We know that a large MySQL table with massive records can be divided into several tables based on the primary key, time field, and condition field, or even stored on several servers.
The only problem is that cross-server batch query is troublesome and can only be solved through applications. Let's talk about the solutions in Java. The principles of other languages are similar.
The table sharding is not a partition of MySQL 5.1, but a table is separated by several tables or different servers.
1. application-level implementation
See
ElectThreadManager table sharding Data Query Manager
It creates a thread pool for each database or server in a table shard.
AddTask ()-Add a task
StopTask ()-Stop a task
GetResult ()-Get execution result
Fastest execution time = Time consumed by querying the slowest MySQL Node
Slowest execution time = timeout
Process when a ThreadPool is busy
1. If ThreadPoolN is very busy (it also means db n is very busy );
2. The new Query Task comes, addTask (), and a thread of the new task is added to the ThreadPoolN task queue.
3. The outer application has obtained the results returned by other threads and continues to wait.
4. When the wait time of the outer application is reached, call stopTask () to set the stop flag in all threads of the task, and the outer application returns.
5. After several times, ThreadPoolN receives the queue Thread. Because the stop bit is set, the Thread runs directly.
2. JDBC layer implementation
Pack a JDBC Driver and intercept the executeQuery () of PreparedStatement and Statement ()

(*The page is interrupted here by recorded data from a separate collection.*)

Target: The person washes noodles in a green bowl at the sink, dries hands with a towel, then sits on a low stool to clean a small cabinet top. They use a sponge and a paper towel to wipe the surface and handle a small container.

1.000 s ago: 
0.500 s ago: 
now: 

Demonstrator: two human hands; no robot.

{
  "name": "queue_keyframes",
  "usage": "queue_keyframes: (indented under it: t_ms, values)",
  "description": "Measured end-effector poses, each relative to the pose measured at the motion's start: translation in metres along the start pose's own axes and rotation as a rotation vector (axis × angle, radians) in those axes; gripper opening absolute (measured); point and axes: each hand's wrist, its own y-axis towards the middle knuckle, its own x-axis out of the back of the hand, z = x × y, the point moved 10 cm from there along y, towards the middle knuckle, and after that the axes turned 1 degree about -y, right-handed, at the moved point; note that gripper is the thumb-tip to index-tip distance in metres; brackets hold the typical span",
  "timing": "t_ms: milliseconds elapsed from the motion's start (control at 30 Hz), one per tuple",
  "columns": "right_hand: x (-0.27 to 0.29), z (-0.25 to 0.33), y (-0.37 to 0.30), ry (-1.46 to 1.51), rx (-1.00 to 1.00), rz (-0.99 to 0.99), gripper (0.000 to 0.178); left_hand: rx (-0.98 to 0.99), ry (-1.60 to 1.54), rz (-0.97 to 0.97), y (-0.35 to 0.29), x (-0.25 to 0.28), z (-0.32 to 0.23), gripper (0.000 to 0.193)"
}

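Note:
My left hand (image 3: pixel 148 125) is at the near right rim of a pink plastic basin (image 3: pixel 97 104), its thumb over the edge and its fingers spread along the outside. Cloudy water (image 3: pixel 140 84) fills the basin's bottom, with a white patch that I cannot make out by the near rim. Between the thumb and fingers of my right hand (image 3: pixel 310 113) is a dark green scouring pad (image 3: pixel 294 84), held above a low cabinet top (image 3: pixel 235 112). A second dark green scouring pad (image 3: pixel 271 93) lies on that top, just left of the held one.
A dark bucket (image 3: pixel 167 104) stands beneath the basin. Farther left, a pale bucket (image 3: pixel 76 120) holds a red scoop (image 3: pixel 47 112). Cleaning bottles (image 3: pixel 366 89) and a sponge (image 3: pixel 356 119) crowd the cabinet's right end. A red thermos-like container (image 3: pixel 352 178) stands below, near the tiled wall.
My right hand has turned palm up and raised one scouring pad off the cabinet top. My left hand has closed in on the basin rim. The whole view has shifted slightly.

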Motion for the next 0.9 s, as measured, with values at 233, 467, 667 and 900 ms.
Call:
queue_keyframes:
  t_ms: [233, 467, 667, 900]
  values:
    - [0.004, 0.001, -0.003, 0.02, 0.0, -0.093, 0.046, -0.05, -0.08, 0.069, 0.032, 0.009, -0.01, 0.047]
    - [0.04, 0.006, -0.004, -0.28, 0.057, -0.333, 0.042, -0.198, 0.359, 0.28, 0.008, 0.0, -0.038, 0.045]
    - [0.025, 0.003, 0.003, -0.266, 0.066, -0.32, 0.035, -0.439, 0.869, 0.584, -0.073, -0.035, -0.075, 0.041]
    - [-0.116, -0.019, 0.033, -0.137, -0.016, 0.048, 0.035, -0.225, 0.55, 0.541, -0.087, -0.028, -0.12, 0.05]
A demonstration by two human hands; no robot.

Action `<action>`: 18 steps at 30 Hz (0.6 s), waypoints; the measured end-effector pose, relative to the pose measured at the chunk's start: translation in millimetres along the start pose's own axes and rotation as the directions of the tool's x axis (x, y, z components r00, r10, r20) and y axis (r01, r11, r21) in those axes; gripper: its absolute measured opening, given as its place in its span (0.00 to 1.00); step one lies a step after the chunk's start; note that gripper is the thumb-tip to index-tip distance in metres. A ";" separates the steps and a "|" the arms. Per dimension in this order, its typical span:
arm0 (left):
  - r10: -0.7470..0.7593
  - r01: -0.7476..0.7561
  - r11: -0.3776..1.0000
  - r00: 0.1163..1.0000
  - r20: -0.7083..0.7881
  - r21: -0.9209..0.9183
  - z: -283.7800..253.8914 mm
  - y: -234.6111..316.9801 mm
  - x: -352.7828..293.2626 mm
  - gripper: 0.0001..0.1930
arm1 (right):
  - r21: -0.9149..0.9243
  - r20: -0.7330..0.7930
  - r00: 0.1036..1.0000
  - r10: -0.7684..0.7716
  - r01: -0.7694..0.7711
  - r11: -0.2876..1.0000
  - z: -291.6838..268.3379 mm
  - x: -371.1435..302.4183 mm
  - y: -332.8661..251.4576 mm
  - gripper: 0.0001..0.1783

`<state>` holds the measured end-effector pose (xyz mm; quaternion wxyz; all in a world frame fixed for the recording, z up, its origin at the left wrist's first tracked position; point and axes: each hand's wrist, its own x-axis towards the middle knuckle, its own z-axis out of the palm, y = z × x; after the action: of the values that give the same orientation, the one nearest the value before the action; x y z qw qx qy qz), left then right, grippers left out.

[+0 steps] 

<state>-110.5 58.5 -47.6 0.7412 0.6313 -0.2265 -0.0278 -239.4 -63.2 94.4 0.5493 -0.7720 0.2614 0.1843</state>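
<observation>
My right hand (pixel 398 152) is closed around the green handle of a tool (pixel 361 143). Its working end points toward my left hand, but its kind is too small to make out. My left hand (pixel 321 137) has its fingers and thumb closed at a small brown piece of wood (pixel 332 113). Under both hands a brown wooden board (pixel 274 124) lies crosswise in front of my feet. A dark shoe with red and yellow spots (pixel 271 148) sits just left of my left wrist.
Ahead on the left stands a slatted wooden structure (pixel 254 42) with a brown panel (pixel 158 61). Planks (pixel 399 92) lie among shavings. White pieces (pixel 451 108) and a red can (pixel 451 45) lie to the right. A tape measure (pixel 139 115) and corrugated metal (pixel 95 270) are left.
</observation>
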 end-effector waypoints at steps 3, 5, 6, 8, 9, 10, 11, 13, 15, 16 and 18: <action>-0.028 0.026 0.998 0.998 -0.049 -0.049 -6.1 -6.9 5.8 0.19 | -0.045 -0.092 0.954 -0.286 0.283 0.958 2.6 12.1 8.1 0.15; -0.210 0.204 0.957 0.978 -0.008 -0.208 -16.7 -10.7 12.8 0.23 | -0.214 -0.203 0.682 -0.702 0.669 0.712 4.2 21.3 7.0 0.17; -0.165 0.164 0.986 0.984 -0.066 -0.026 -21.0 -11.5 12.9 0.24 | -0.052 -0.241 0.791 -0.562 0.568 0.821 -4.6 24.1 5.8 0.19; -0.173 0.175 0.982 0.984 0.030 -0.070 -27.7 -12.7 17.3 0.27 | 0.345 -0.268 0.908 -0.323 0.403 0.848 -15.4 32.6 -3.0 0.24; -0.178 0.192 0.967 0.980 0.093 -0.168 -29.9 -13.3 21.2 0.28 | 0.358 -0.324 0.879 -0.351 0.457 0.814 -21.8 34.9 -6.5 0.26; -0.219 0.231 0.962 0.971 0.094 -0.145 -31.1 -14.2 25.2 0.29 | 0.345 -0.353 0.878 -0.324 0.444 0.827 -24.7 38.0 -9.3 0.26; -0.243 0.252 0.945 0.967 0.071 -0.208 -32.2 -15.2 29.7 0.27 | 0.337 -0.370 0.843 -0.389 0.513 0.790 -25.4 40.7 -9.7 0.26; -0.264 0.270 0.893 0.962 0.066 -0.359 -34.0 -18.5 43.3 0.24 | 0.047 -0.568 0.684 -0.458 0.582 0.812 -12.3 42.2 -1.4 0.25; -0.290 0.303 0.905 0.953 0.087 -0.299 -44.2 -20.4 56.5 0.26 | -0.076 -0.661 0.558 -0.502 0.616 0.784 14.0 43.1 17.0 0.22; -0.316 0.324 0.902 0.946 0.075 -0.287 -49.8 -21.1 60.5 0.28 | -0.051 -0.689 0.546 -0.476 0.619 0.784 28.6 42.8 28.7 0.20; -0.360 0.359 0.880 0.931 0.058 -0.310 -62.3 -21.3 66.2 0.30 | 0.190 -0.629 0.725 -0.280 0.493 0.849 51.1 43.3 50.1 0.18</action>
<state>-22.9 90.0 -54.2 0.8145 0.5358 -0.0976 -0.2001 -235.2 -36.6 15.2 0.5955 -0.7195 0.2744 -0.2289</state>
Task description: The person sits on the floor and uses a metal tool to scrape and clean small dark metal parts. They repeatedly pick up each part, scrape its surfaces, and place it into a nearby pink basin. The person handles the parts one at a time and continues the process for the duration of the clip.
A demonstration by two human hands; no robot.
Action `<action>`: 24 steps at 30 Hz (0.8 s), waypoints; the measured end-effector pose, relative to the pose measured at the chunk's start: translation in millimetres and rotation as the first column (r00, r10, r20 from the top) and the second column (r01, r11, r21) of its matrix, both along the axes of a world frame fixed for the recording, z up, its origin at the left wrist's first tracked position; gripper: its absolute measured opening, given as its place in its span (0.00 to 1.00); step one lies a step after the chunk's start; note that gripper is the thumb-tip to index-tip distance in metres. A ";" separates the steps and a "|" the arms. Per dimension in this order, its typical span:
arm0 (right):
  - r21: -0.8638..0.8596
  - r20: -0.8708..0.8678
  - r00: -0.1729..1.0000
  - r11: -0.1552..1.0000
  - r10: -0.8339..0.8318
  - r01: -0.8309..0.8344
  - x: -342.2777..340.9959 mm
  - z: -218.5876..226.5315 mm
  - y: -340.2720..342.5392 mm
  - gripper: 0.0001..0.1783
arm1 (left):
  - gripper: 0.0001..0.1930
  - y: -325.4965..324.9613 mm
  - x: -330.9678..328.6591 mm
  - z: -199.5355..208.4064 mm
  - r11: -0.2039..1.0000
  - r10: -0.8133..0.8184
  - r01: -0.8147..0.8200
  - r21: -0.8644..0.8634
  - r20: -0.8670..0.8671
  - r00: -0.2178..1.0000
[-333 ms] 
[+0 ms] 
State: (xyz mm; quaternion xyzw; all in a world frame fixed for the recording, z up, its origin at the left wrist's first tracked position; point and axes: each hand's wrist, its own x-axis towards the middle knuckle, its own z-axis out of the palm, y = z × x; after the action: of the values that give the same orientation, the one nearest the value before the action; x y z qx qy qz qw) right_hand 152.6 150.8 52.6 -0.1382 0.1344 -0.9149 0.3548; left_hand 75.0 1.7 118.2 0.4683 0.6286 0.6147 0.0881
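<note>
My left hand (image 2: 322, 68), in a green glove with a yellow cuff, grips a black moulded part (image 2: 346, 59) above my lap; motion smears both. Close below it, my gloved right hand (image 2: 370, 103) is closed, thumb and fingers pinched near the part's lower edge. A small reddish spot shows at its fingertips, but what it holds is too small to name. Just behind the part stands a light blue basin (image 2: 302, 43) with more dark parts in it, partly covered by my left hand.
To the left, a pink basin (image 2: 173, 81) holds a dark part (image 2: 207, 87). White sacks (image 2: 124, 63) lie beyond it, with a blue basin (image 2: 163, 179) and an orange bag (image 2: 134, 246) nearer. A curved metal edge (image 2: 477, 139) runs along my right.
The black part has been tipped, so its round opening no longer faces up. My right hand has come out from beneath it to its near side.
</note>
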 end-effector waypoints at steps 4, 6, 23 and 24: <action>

Then the SelectThreadManager is called.
3. MySQL partition
The partition function of MySQL 5.1 also has the preceding problems in batch query because the data in a single table is cross-file. However, it is implemented in MySQL and does not need to be concerned by external callers. Its query implementation principle should be roughly similar.
However, partition only solves the I/O bottleneck and cannot solve the CPU computing bottleneck. Therefore, it cannot replace the traditional manual table sharding method.